Osinbajo, who spoke at the 14th annual conference of the Nigerian Association of Energy Economics (NAEE), said with increasing funding, the power sector would soon be fully financed by the market, rather than government subsidies.
“It is anticipated that all electricity market revenues will be obtained from the market with limited subsidies as reforms in metering and efficiency with the Discos continue to improve.
“There is accelerated investment in transmission and distribution (over $3 billion) infrastructure that will put Nigeria on a path to 10GW+ and beyond through interventions with the CBN, the Siemens partnership, the World Bank, and African Development Bank and others,” the vice president said.
He said in collaboration with the private sector, efforts to invest $3 billion in revamping the distribution and transmission networks were on-going.

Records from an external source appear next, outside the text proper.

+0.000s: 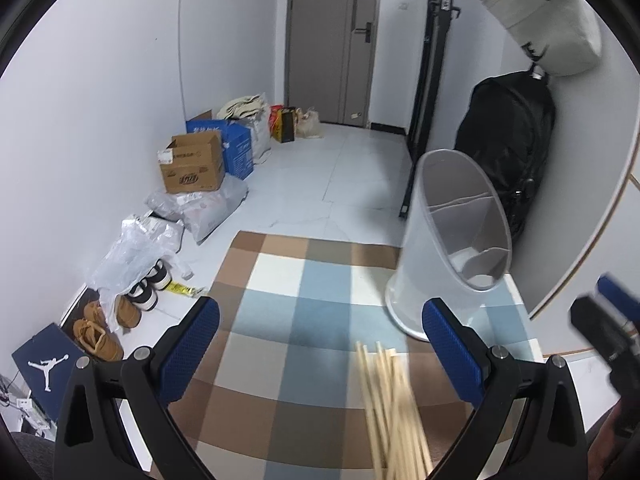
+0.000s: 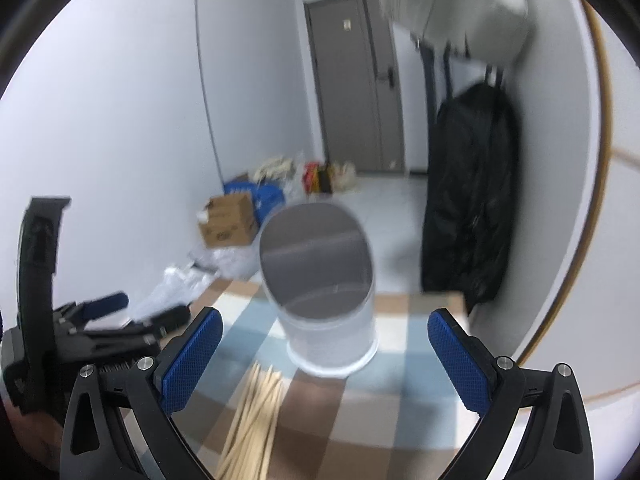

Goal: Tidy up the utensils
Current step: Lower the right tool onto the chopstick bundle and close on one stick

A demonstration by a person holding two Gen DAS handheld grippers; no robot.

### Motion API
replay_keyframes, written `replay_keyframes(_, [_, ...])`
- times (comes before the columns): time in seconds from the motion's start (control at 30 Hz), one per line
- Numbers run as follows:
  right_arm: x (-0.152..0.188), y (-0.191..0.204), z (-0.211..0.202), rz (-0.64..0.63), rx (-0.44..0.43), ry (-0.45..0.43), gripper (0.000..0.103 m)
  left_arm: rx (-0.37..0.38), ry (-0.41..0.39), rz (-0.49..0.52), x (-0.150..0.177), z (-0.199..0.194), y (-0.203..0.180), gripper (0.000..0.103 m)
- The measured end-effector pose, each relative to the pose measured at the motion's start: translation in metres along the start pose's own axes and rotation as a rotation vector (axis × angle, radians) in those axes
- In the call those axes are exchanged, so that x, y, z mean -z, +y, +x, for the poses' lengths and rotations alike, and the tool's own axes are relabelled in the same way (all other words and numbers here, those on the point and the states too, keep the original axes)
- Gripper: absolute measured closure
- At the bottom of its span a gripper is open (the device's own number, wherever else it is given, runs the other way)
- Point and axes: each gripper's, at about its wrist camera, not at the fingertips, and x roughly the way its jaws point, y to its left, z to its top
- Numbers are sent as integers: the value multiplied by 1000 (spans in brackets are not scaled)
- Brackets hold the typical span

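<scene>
A white utensil holder (image 1: 448,240) with a slanted grey rim and inner dividers stands on the checked mat (image 1: 304,288), at the right. The right wrist view shows the same holder (image 2: 320,280) straight ahead, blurred. A bundle of pale wooden chopsticks (image 1: 394,408) lies on the mat near the front; it also shows as chopsticks (image 2: 256,412) low in the right wrist view. My left gripper (image 1: 320,356) is open above the mat, with the sticks just inside its right finger. My right gripper (image 2: 324,360) is open too, nothing between its blue pads, hovering before the holder.
Cardboard boxes (image 1: 192,168), plastic bags (image 1: 200,208) and shoes (image 1: 100,332) line the left wall. A black backpack (image 1: 508,148) hangs on the right wall beside a grey door (image 1: 332,40). The other gripper (image 1: 608,332) shows at the right edge, and the left gripper (image 2: 92,320) at the left.
</scene>
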Motion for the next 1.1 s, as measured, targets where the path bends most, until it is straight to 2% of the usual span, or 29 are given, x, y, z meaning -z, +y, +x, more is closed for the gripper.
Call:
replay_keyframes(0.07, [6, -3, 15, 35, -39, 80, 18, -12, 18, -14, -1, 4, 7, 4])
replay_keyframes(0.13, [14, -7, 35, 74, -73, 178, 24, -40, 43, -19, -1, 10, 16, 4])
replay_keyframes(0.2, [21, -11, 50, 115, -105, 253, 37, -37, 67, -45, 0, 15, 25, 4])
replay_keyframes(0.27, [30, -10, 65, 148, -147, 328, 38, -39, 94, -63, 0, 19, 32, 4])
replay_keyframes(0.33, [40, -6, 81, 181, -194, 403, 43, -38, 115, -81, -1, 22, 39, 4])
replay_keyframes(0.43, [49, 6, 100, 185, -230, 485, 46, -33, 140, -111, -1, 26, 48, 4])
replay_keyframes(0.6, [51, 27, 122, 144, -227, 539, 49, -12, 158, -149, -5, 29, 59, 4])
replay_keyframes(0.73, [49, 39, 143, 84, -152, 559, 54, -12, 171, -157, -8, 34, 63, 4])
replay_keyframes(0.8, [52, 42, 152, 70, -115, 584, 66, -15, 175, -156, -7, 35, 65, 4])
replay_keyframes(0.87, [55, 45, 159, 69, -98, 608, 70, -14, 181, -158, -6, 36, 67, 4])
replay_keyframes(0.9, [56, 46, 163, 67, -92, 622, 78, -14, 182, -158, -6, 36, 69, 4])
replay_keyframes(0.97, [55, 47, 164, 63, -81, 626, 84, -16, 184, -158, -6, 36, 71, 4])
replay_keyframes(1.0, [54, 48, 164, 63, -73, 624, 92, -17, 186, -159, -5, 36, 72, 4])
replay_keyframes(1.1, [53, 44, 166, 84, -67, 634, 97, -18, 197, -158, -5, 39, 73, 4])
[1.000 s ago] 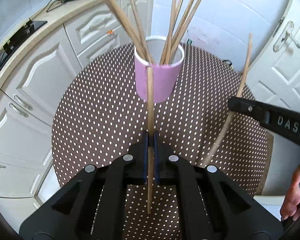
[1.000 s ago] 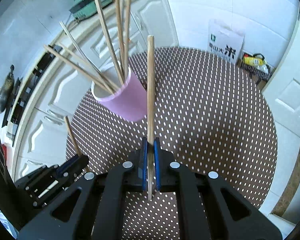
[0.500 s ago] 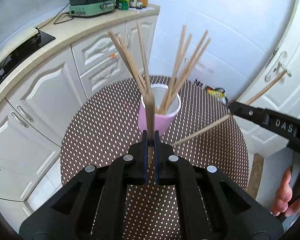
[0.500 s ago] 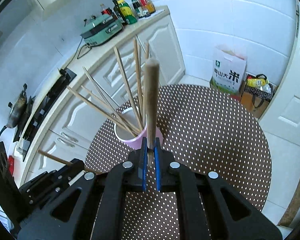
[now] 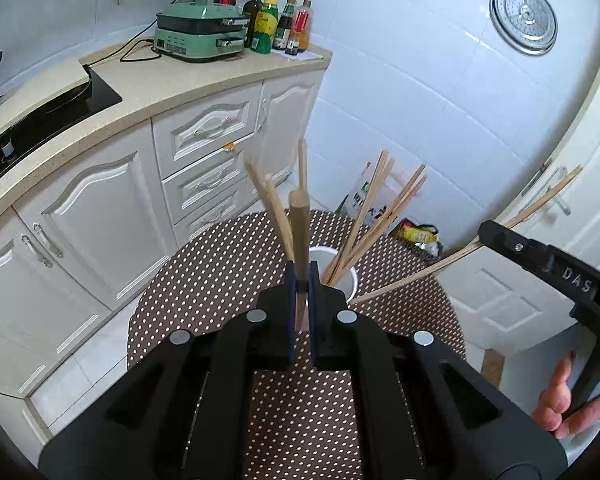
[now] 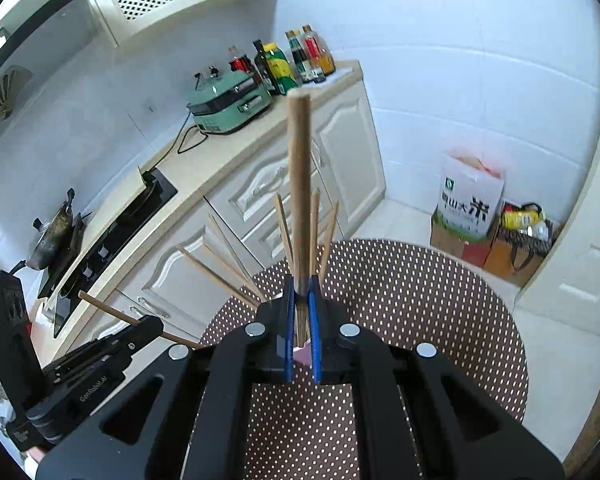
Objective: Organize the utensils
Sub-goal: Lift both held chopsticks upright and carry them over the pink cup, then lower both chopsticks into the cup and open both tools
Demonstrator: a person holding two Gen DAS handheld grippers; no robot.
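Note:
A pink cup holding several wooden chopsticks stands on a round brown dotted table. My left gripper is shut on one wooden chopstick that points up, just in front of the cup. My right gripper is shut on another chopstick, also upright. In the right wrist view the cup is mostly hidden behind my fingers. The right gripper also shows in the left wrist view, and the left gripper in the right wrist view.
White kitchen cabinets with a beige counter run behind the table on the left. A green appliance and bottles stand on the counter. A bag and boxes sit on the floor. A white door is at right.
Both grippers have risen and tilted back with their chopsticks. The cup and table now look farther and lower, and more of the kitchen shows.

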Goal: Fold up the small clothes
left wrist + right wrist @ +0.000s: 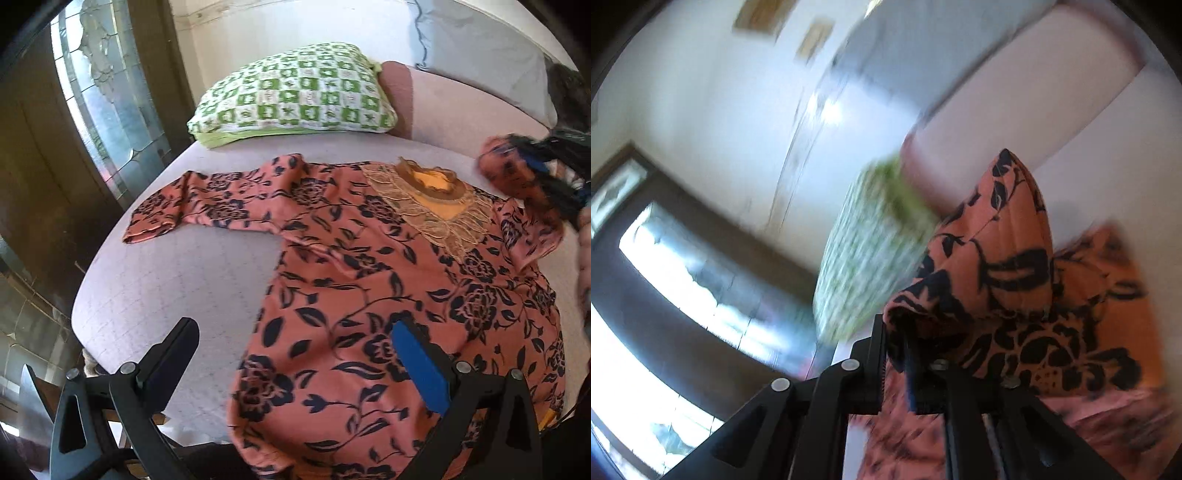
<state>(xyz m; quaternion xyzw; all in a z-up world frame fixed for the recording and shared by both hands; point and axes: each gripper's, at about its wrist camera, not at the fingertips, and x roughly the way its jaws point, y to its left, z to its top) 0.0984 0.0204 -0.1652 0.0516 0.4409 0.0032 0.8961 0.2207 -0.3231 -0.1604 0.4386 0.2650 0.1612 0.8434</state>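
Our right gripper (897, 354) pinches the top's (369, 295) thin, limp sleeve (993, 258), our left gripper (295, 354) gapes empty above the bed's (177, 288) near edge; hems and cuffs give the best hold.

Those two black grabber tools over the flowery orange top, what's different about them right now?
The left gripper stands wide open with nothing in it; the right gripper is pinched shut on a sleeve. The left hovers over the top's lower part; the right has its sleeve lifted off the bed, while the other sleeve lies flat. Both have black fingers with blue pads.
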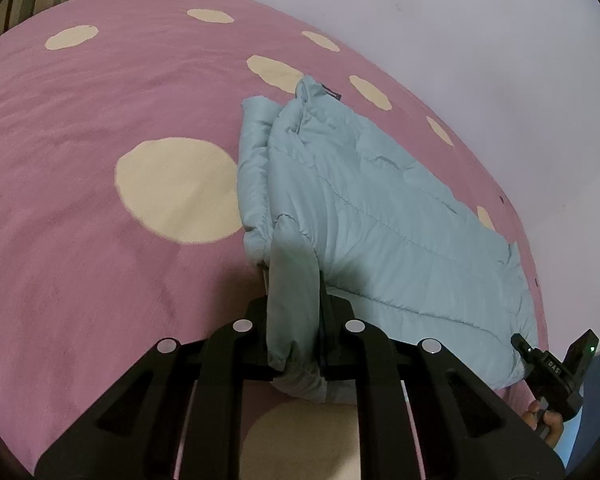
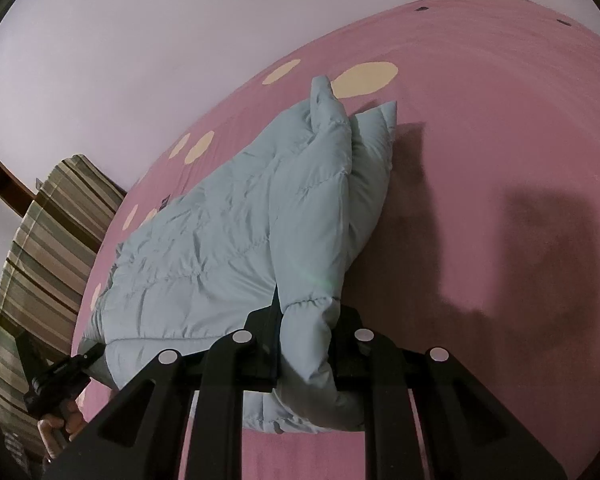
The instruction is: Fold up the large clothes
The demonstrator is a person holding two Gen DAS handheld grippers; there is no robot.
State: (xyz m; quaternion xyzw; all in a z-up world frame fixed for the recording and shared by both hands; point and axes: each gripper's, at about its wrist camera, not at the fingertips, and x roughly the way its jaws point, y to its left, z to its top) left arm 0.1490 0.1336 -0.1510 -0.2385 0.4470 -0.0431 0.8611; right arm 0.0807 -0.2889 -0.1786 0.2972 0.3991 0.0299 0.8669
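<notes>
While each hand-held gripper (image 1: 296,320) clamps its hem, jacket (image 1: 372,208) stretches ahead.

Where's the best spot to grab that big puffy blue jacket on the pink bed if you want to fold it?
Probably at the two near corners of the jacket, from the bed's near edge. The left gripper and right gripper are each shut on a bunched corner there. The padding is thick, but an edge squeezes thin enough to fit between the fingers, and two spread grips should lift the width evenly.
</notes>
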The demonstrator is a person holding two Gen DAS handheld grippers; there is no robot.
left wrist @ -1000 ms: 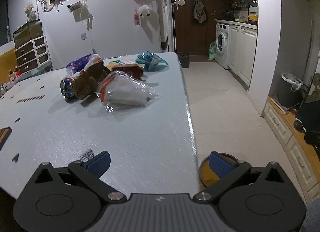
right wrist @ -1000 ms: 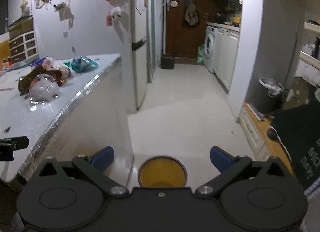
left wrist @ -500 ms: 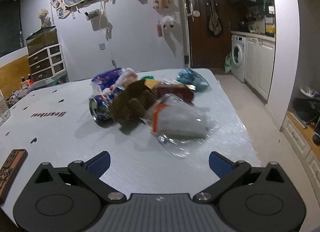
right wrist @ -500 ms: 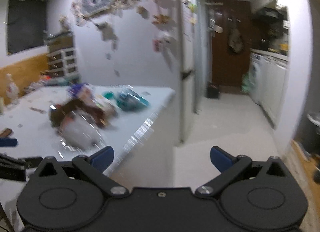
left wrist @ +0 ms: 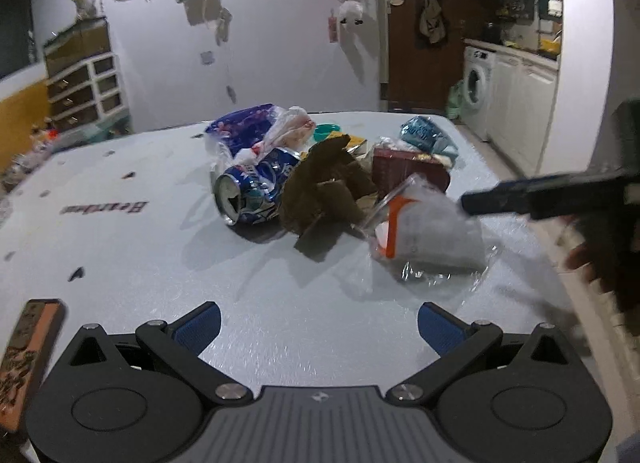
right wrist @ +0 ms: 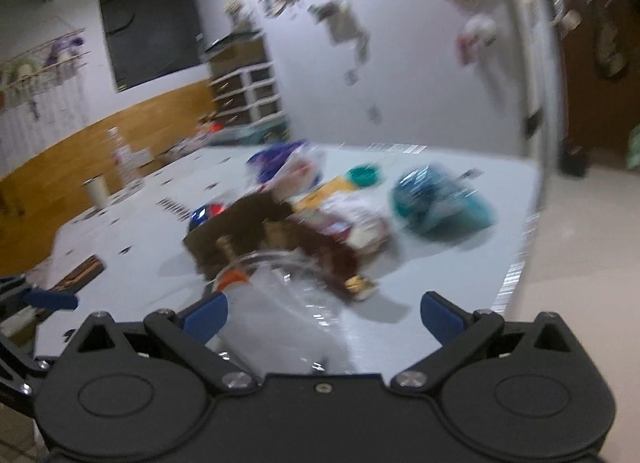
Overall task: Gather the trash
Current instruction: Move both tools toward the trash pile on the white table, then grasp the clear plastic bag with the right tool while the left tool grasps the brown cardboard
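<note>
A pile of trash lies on the pale table: a crushed blue can, brown torn cardboard, a clear plastic bag with an orange strip, a dark red packet, a teal wrapper and a blue-purple bag. My left gripper is open and empty, short of the pile. My right gripper is open right over the clear plastic bag, blurred; one of its fingers reaches in from the right in the left wrist view.
A brown patterned block lies at the table's near left edge. The table's right edge drops to a tiled floor. A white cup stands at the far left. A washing machine and cabinets stand at the back right.
Both grippers swung left toward the table. The left one came closer to the pile. The right one moved from over the floor to over the clear bag.
</note>
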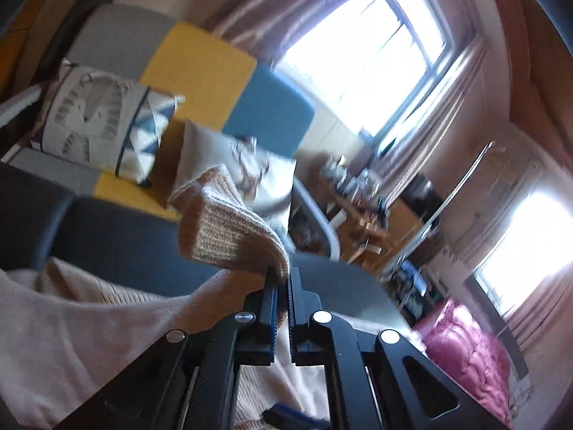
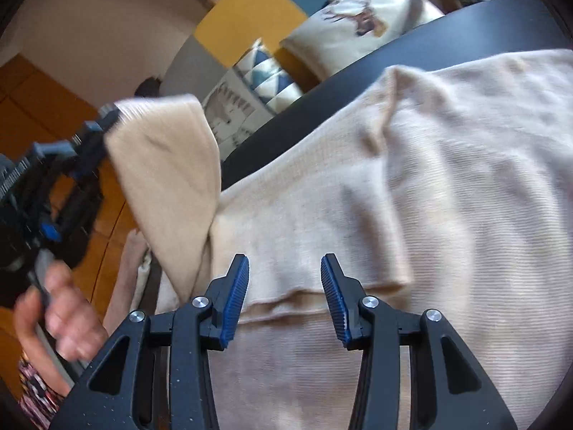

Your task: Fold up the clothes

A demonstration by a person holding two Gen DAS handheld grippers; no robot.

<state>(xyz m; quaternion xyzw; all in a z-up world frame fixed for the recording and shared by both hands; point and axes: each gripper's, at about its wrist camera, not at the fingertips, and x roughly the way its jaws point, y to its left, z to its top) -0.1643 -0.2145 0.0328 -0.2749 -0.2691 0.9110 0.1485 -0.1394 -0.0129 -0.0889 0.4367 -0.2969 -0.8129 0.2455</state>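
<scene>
While left gripper (image 1: 283, 279) pinches sweater (image 2: 394, 179), right gripper (image 2: 284, 286) apparently empty.

- right gripper (image 2: 284, 268): two matte black fingers with triangular cut-outs; round silver screw heads at the pivots; ribbed blue pads (image 2: 234, 301) on the inner faces
- left gripper (image 1: 283, 281): the same black linkage, silver screws and blue ribbed pads; a blue clip on its body
- left hand (image 2: 61, 315): bare; patterned dark fabric worn just below it
</scene>
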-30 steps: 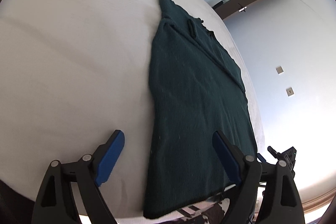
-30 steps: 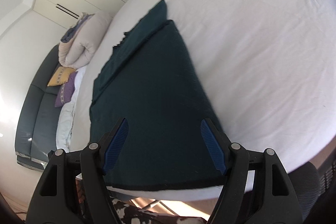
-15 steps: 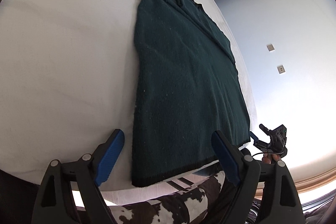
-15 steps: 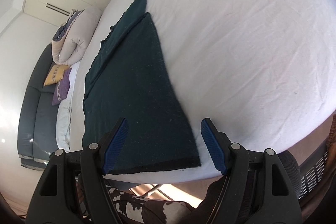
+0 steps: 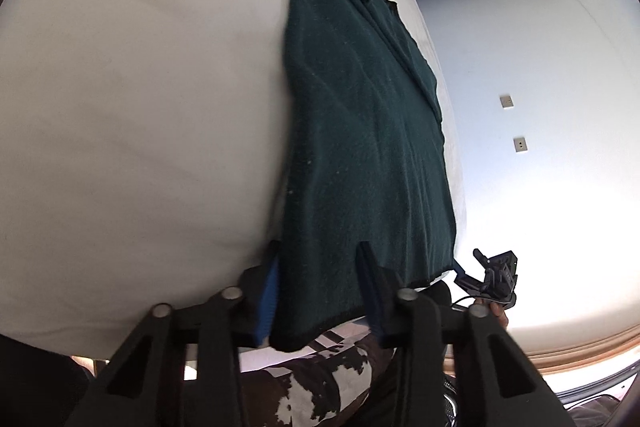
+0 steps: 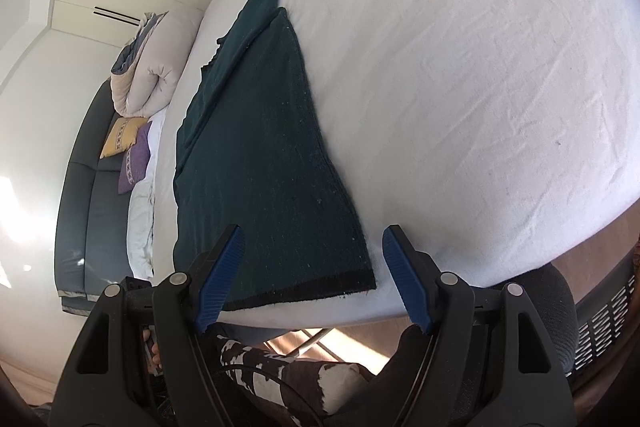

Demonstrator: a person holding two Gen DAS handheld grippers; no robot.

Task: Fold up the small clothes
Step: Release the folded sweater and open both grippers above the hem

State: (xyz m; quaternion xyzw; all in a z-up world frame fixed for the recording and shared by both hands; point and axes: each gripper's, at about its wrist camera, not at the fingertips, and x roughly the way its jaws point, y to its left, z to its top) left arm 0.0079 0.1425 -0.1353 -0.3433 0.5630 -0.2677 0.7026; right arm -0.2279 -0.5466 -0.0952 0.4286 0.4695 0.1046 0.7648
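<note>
So the big change from half a second ago: the left hand-held gripper (image 5: 318, 291) was spread wide and hovering short of the hem, and now its 2 fingers have come in much narrower around the near-left corner of the dark green garment (image 5: 360, 131). The cloth sits between the blue pads and looks bunched up there, so I'd call it a pinch on that corner, though the contact itself is partly hidden by the fabric. My read is the next fold is about to start from that corner.

The right hand-held gripper (image 6: 310, 277) hasn't really done anything; it's wide apart like before, holding nothing, straddling the near-right corner of the garment (image 6: 260, 163) without touching it that I can tell.

The garment lies flat on the white bed (image 6: 460, 87), long and narrow, already folded in along its length, with its near hem right at the bed's front edge. That edge is the thing to watch, since the left corner hangs just past it.

Room-wise, there's lots of bare sheet to the right of the garment and beyond its far end, so lifting the hem forward over the garment looks unobstructed. Left of the garment, past the bed edge, there's a rolled duvet (image 6: 152, 63) on a dark sofa (image 6: 88, 207), well apart.
</note>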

The vice president, who was represented by Special Adviser to the President on Infrastructure, Ahmad Zakari, stated that, “Electricity tariff reforms with the service-based tariff have increased collections from the electricity sector by 63 per cent, increasing revenue assurance for gas producers and stabilising the value chain.
He said the current administration had continued to invest in expanding generation to cater for its current and future needs.
He disclosed that the Okpai PH II plant, the Afam III fast power plant, the Zungeru hydro plant, and the Mabilla hydro plant would add more than 1000 MW in both gas and renewable segments to the country’s generation capacity.
He said the present administration has transformed the Rural Electrification Agency (REA) into a renewable energy-driven organisation with solar power at its heart, with the five million solar connections programme, the Solar Power Naija.
This aims to supply power 25 million citizens through private and public private partnerships and is the largest off-grid connections programme in Africa.
He stated that the energy sector was one of the most critical sectors hit by COVID-19 due to the fact that it relies on human input.
According to him, the lockdown in major cities and restrictions in movement across the globe caused a halt in the operations of many energy organisations, leading to huge revenue losses for both the public and private sectors.